Dr. Jennifer J. Knox, Professor of Medicine at the University of Toronto, Clinician Investigator at the Princess Margaret Cancer Centre and Chief Investigator of NuTide:121 stated: "I am very excited to be leading the NuTide:121 study. I believe Acelarin plus cisplatin may represent an important advance in the treatment of biliary tract cancer, a devastating disease for which there is a significant need for more effective medicines."
Dr. Juan Valle, Professor and Honorary Consultant in Medical Oncology at the University of Manchester and The Christie, Manchester, United Kingdom was Chief Investigator of the ABC-02 study that established gemcitabine plus cisplatin as the current standard of care for the first-line treatment of patients with advanced biliary tract cancer. Professor Valle said: "As Co-Chief Investigator of the ABC-08 Phase Ib Study, I was encouraged by the efficacy signals observed with Acelarin plus cisplatin, so I am enthusiastic about further investigating Acelarin in combination with cisplatin in NuTide:121, the largest study ever conducted in patients with advanced biliary tract cancer."
NuTide:121 Statistical Analysis Plan (SAP)
Three interim efficacy analyses, including two designed to support accelerated approval of Acelarin in the United States, are currently planned in addition to the final analysis.
The first interim analysis will evaluate the ORR primary endpoint and will be performed 22 weeks after 418 patients with measurable disease at baseline have been randomized. A statistically significant difference in ORR at this analysis would require the Acelarin plus cisplatin arm to have an ORR at least 14% higher than that of the gemcitabine plus cisplatin arm.
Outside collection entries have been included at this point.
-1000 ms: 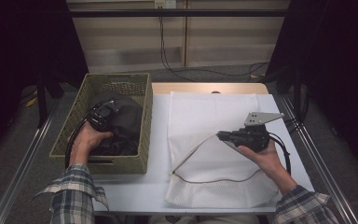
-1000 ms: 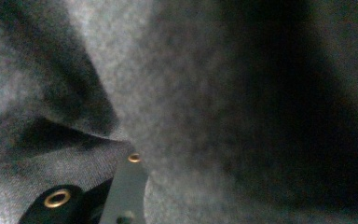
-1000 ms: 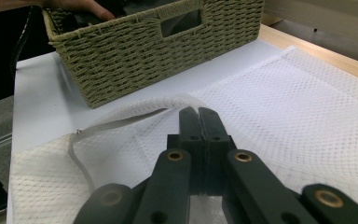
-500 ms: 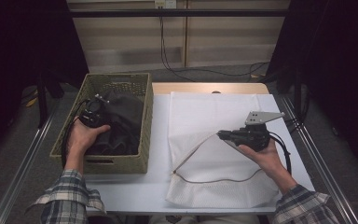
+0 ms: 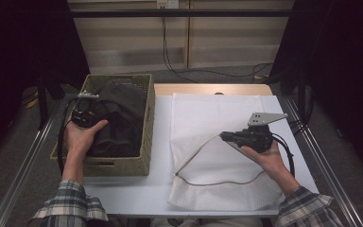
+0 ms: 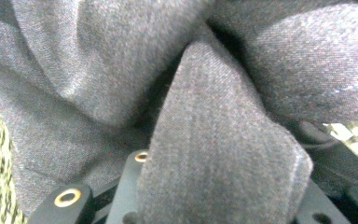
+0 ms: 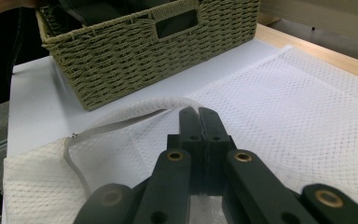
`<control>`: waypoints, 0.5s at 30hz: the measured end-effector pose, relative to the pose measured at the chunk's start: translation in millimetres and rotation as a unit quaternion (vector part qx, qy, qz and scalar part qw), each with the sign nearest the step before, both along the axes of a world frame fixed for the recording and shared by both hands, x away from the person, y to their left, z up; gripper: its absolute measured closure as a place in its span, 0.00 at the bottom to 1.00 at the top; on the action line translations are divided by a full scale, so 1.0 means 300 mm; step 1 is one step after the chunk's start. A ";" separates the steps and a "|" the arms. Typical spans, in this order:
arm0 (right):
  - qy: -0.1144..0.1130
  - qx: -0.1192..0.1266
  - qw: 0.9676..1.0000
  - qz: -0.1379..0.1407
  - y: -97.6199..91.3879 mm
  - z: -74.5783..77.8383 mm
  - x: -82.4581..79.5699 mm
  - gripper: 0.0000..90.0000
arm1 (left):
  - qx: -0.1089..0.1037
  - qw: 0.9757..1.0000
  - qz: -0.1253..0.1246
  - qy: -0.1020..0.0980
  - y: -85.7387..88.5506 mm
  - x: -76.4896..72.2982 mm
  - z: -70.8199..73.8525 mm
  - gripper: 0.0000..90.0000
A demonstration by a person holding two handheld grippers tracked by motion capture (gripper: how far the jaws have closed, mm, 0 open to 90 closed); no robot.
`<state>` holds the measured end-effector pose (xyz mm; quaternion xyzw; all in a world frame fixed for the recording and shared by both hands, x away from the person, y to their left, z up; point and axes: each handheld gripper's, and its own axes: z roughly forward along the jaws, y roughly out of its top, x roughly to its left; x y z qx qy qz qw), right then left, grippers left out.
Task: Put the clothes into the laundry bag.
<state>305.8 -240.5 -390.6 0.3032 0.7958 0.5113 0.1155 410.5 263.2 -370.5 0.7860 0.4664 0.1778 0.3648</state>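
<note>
Grey, dark twill garment [image 5: 123, 118] found bunched inside the olive woven basket [image 5: 147, 142] at the left, not yet raised over the rim; fold of it clamped between the jaws of the left gripper [image 5: 83, 115]. Moving rightward, noted the basket's near wall as the edge to clear, then a bare strip of white table [image 5: 160, 142]. Farther right, lay the white mesh laundry bag [image 5: 217, 109], its mouth hem pinched tight in the right gripper [image 7: 198, 116] and lifted ajar; loading judged all ahead.
</note>
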 end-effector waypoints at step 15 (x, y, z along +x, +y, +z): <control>-0.001 0.003 1.000 -0.002 -0.002 0.004 -0.003 1.00 | -0.083 0.992 0.013 -0.092 0.030 -0.080 0.042 0.79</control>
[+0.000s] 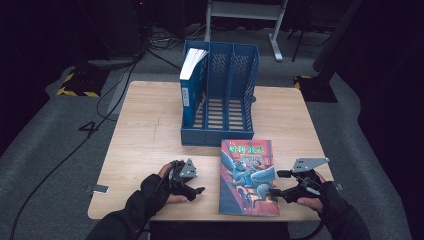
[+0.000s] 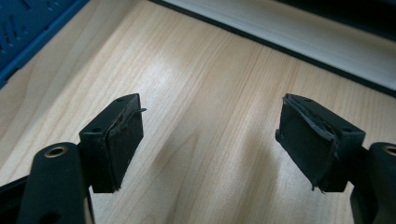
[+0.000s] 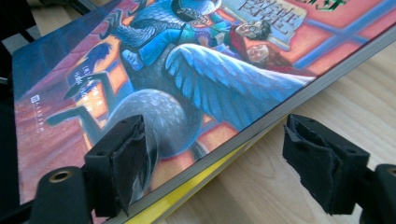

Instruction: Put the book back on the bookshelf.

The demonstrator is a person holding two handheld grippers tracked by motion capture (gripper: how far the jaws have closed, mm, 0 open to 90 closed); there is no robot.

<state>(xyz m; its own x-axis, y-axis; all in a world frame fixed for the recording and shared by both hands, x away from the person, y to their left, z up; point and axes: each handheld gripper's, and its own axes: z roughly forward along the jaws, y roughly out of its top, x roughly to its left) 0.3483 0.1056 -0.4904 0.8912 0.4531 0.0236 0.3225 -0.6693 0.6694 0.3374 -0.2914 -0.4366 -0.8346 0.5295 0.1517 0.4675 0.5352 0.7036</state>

The second interim analysis will evaluate the ORR and OS primary endpoints. It will be performed 28 weeks after 644 patients with measurable disease at baseline have been randomized. A statistically significant difference in ORR at this analysis would require the Acelarin plus cisplatin arm to have an ORR approximately 9% higher than that of the gemcitabine plus cisplatin arm. If a statistically significant difference in ORR is detected, OS will also be analyzed at this analysis and a difference in median OS of approximately 3.4 months in favor of Acelarin plus cisplatin would be deemed a statistically significant improvement in OS.
The third interim analysis will evaluate the OS primary endpoint and will take place after 541 events have been observed. A statistically significant difference for OS in favor of Acelarin plus cisplatin would be achieved with an improvement in median OS of approximately 2.6 months.
The final analysis will evaluate the OS primary endpoint. It will take place after 637 events have been observed. A statistically significant difference for OS in favor of Acelarin plus cisplatin would be achieved with an improvement in median OS of approximately 2.2 months.